### [Work order]
As the answer, set down the lines below from the one containing "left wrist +" through the one containing "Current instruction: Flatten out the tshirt", exactly and inclusively, and no others.

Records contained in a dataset
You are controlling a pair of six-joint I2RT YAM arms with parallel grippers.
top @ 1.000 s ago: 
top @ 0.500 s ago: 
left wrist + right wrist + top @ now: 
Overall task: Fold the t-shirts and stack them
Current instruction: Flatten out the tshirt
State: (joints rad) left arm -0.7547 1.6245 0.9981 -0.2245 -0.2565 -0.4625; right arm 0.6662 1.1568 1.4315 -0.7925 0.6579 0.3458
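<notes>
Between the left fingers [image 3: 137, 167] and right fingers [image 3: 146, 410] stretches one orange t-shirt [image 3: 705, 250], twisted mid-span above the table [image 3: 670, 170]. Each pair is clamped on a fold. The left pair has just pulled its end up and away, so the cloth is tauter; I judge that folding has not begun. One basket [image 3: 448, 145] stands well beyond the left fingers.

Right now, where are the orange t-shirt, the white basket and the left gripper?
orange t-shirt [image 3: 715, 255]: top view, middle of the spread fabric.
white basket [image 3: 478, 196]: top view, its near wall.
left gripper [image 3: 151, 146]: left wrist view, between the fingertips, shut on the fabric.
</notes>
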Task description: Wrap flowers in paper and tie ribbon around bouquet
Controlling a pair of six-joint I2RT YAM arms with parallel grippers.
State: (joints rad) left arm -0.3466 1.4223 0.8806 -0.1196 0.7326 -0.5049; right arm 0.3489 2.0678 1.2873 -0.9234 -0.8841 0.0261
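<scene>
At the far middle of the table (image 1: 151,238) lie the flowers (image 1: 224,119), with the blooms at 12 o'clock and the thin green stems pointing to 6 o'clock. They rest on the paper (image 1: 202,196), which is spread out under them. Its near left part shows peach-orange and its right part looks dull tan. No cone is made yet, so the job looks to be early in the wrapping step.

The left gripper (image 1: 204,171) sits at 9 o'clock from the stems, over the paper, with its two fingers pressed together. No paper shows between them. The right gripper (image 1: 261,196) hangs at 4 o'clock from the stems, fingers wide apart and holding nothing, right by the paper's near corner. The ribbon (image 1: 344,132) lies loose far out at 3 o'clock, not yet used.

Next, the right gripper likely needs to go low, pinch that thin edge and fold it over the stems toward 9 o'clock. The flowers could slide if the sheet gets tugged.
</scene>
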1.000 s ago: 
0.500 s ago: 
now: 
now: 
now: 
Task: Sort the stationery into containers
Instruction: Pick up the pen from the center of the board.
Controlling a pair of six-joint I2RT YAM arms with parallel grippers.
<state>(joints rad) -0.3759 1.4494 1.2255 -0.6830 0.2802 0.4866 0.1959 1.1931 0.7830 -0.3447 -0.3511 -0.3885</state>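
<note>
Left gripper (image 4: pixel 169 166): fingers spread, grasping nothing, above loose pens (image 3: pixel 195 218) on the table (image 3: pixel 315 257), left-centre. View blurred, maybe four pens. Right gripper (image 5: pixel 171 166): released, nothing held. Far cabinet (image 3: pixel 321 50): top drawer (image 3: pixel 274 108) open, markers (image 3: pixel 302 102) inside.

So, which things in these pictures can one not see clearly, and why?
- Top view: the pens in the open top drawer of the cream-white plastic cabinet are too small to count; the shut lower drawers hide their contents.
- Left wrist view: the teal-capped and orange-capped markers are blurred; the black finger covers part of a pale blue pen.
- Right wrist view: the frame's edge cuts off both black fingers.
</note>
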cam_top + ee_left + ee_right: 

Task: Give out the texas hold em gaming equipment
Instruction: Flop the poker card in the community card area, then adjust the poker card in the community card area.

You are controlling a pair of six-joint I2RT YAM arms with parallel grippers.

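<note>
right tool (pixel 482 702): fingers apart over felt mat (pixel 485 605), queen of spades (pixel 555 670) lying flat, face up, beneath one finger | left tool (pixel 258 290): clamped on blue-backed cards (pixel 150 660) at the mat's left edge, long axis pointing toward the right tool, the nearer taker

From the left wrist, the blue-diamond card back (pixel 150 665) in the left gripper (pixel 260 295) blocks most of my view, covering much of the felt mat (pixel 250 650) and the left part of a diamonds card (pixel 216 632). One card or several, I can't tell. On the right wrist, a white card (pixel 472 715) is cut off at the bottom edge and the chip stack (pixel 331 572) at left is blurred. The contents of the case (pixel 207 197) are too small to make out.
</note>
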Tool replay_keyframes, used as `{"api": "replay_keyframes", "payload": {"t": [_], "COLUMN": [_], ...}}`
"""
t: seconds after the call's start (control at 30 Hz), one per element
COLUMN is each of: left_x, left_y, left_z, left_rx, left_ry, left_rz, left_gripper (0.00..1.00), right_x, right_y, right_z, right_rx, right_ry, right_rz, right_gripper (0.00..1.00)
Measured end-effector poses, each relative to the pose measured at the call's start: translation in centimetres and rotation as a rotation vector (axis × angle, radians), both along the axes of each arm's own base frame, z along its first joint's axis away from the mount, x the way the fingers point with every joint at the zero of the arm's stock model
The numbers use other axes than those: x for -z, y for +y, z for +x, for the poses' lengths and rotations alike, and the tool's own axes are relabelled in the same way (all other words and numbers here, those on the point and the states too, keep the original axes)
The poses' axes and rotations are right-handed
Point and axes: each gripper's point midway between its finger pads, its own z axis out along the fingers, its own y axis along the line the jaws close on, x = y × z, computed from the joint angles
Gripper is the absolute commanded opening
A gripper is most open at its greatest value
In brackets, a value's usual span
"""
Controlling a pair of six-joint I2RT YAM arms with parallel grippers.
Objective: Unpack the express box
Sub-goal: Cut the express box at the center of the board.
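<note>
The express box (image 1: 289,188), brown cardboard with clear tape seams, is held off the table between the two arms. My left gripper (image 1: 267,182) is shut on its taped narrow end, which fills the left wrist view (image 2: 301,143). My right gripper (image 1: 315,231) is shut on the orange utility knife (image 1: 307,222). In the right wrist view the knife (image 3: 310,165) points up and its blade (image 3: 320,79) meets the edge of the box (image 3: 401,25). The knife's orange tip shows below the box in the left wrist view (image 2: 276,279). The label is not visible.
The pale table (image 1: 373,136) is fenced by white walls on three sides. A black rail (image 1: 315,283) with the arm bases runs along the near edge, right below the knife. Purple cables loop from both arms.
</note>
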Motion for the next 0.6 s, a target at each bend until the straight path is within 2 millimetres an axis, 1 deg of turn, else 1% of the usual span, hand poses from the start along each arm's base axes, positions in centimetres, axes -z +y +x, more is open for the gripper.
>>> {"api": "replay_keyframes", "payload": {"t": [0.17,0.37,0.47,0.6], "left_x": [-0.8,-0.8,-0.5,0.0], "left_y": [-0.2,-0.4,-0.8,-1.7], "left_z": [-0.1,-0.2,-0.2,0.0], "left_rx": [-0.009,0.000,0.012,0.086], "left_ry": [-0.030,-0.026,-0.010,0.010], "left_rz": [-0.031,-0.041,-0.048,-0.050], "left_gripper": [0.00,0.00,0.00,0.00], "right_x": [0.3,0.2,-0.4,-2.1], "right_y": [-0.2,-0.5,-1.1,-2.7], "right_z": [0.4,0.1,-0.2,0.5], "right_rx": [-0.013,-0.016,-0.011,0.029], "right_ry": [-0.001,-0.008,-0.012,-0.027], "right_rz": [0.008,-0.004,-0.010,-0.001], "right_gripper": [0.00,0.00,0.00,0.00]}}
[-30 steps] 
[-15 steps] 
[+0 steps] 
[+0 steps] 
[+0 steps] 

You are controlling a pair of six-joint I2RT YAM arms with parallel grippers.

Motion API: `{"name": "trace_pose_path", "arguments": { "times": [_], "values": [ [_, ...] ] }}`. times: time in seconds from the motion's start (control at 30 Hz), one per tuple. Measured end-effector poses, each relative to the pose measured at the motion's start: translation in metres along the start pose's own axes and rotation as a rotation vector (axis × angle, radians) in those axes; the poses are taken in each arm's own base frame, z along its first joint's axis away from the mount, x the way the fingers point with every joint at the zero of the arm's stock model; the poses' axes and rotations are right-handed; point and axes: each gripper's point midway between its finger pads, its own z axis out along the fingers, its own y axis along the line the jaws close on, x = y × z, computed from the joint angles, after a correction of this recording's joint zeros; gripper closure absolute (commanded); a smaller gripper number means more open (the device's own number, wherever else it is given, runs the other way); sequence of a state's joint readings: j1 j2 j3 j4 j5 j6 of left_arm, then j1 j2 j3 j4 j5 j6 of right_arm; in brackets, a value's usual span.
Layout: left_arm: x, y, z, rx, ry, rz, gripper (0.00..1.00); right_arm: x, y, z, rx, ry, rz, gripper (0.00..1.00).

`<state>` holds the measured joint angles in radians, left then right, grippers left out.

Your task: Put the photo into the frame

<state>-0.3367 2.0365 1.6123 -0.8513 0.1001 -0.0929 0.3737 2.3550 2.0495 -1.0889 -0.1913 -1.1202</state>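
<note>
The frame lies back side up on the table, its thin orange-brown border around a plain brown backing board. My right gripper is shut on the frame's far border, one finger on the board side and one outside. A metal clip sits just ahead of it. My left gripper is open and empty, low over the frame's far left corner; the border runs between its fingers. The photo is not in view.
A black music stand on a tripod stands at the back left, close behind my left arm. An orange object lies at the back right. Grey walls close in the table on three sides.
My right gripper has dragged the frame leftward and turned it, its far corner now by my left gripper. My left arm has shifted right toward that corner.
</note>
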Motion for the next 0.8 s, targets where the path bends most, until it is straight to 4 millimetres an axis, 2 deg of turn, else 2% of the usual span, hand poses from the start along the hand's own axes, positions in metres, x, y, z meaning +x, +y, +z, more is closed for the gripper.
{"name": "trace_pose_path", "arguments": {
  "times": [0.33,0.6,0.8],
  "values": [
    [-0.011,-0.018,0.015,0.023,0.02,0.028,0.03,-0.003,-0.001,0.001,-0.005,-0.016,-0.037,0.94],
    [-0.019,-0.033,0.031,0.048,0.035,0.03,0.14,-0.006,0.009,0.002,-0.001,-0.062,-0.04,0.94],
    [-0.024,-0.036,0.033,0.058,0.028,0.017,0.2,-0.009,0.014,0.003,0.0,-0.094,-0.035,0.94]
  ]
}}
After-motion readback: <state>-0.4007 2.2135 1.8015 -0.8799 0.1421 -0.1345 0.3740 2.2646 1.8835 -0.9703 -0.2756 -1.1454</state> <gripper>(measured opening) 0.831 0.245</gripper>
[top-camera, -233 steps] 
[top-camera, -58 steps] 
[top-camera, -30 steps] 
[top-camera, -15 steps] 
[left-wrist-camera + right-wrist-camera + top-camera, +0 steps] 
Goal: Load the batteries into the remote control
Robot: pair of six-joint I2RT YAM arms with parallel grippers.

### [Reply to the task]
left wrist + right wrist + top @ now: 
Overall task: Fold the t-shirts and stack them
Current instruction: Flatten out the tshirt

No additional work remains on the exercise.